• WORK ITEM: A picture-free, exact reproduction of the listing that follows is required.

• DATA SHOWN:

__________________________________________________

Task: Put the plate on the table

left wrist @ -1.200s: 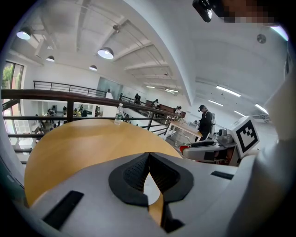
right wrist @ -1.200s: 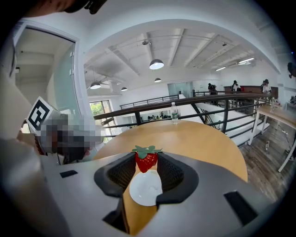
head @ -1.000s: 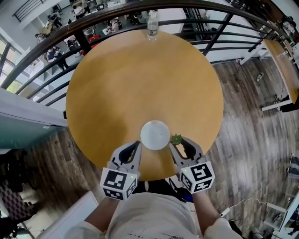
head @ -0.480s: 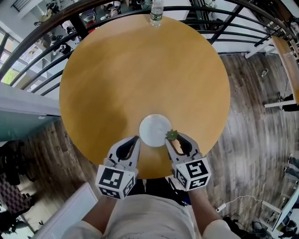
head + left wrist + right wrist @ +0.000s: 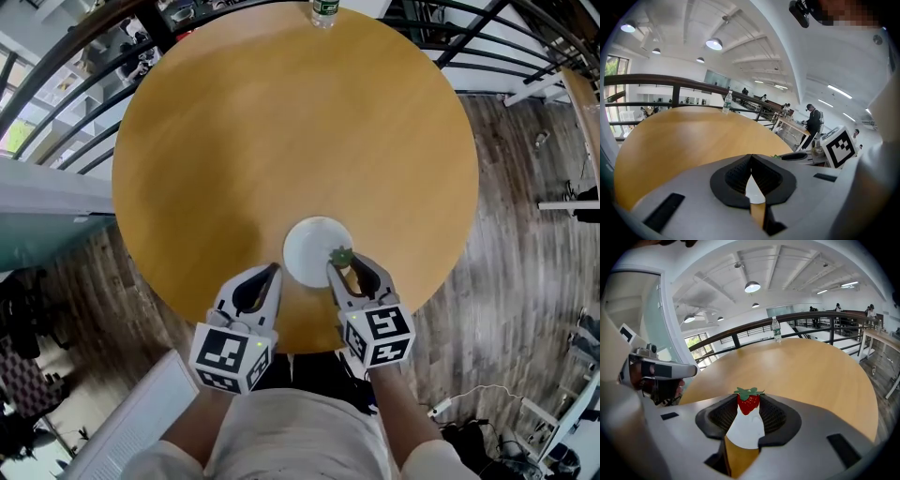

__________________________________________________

• RESULT FOR THIS EXERCISE:
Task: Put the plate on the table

left wrist @ -1.200s: 
right wrist @ -1.200s: 
head @ -1.000s: 
head @ -0.480s: 
head + left wrist + right wrist @ +0.000s: 

The response is complete as it stands.